Pretender vivir la vida sin comprometerse es puro egoísmo, es volver la espalda a una nueva vida que se esconde tras la puerta del compromiso. Un mal concepto de libertad nos está haciendo mucho daño. Creemos que ser libres es poder hacer lo que me apetezca en el momento que me apetezca, sin ningún tipo de límites ni obligaciones. ¡Nada más lejos de la verdadera libertad! Somos libres no para estar deshojando eternamente la margarita de nuestros caprichos y apetencias, sino para poder decirle a Dios, a los demás, a algo o a alguien: «¡Cuenta conmigo para siempre!». Vivir para uno mismo sólo tiene como consecuencia el aislamiento, la soledad, la falta de relaciones auténticas, en definitiva, nuestra atrofia personal y social. Sin compromiso con nada ni nadie me acabo destruyendo como persona, porque mi verdadero ser no es ser un «ego» que vive para sí sino ser un «don» continuo para el otro.
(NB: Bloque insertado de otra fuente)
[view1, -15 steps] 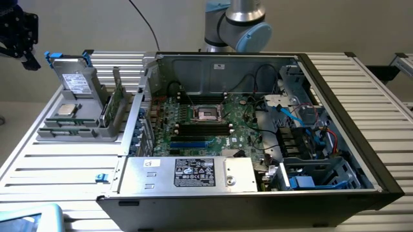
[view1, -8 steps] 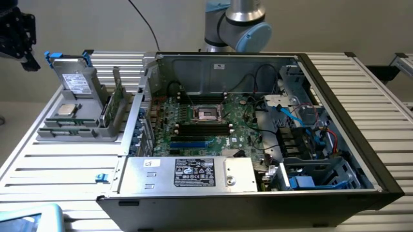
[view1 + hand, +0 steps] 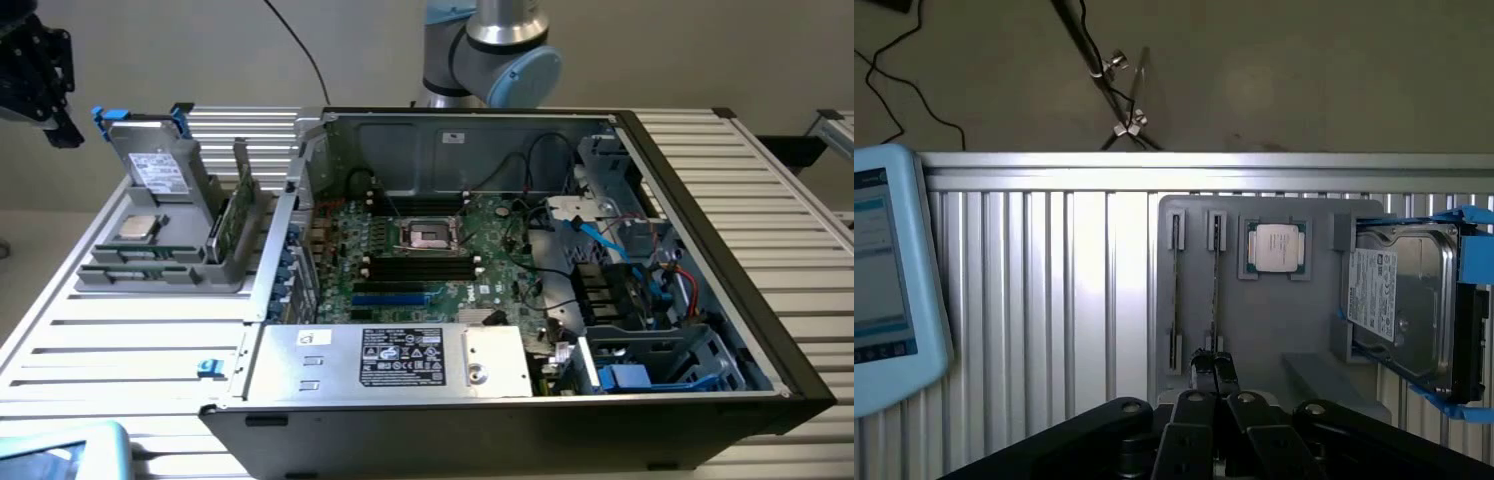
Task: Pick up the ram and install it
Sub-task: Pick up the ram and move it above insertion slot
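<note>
The ram (image 3: 232,222) is a slim green strip standing on edge in a grey holder (image 3: 147,272) at the exterior view's left, beside the open computer case. In the wrist view two ram strips (image 3: 1214,290) sit edge-on in the holder's (image 3: 1294,330) narrow slots. My gripper (image 3: 59,128) hangs high above the holder, apart from it, near the exterior view's upper left corner. Its black fingers (image 3: 1212,372) are pressed together with nothing between them, lined up over the end of one strip. The black motherboard slots (image 3: 422,266) lie in the middle of the case.
The holder also carries a square silver processor chip (image 3: 1274,246) and a grey drive with a white label (image 3: 1402,300) in blue rails. A light blue tablet (image 3: 884,290) lies on the slatted table. The case (image 3: 694,250) has cables, a power supply (image 3: 400,358) and drive cages.
</note>
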`<state>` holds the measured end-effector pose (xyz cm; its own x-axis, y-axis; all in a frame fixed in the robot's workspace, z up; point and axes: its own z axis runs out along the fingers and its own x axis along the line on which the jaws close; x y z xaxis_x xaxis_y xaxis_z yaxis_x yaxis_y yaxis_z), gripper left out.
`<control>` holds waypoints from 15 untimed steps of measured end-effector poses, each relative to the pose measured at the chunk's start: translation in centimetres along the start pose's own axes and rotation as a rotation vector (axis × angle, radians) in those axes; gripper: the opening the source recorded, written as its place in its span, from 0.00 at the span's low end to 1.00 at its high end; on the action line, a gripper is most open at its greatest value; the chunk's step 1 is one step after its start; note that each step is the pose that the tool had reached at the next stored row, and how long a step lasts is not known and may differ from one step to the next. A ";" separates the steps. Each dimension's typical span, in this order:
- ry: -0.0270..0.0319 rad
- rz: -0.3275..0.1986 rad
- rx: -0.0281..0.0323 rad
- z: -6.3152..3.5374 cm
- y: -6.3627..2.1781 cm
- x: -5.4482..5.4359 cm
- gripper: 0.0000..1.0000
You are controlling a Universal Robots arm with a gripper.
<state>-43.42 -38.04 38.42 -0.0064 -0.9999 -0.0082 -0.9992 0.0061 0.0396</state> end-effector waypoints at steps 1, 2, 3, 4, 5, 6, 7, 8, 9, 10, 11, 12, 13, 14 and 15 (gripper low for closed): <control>0.0000 0.000 0.0000 0.00 0.00 0.0 0.11; 0.0000 0.000 0.0000 0.00 0.00 0.0 0.11; 0.0000 0.000 0.0000 0.00 0.00 0.0 0.11; 0.0000 0.000 0.0000 0.00 0.00 0.0 0.11; 0.0000 0.000 0.0000 0.00 0.00 0.0 0.11; 0.0000 0.000 0.0000 0.00 0.00 0.0 0.12; 0.0000 0.000 0.0000 0.00 0.00 0.0 0.12; 0.0000 0.000 0.0000 0.00 0.00 0.0 0.18; 0.0000 0.000 0.0000 0.00 0.00 0.0 0.25; 0.0000 0.000 0.0000 0.00 0.00 0.0 0.25; 0.0000 0.000 0.0000 0.00 0.00 0.0 0.31; 0.0000 0.000 0.0000 0.00 0.00 0.0 0.36; 0.0000 0.000 0.0000 0.00 0.00 0.0 0.42; 0.0000 0.000 0.0000 0.00 0.00 0.0 0.42; 0.0000 0.000 -0.0001 0.00 0.00 0.0 0.48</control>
<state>-43.42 -38.04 38.42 -0.0064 -0.9999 -0.0081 -0.9992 0.0061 0.0397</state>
Es precisamente la fidelidad que veo en los demás, su entrega, su gratuidad, todos esos valores que nos atraen tan intensamente, los que suscitan en mí nobles y grandes sentimientos. Si yo no soy capaz de hacerlos míos y vivirlos en primera persona me sentiré siempre frustrado, incompleto, insatisfecho. Por eso nuestra vida tantas veces va como un barco a la deriva, sin rumbo, perdido en la noche. Aquello que puede darle sentido, orientación, consistencia, lo hemos despreciado por un ensalzamiento enfermizo de nuestro «yo». El compromiso puede salvarnos de esa destrucción, pero ¿estamos preparados para ello? ¿Seremos capaces de decirnos los unos a los otros: «Sí, cuenta conmigo» y tender la mano al otro sin miedo a que nos la estreche? Sólo comprometiéndonos seremos capaces de descubrir la maravillosa vida que nos espera más allá de nosotros mismos.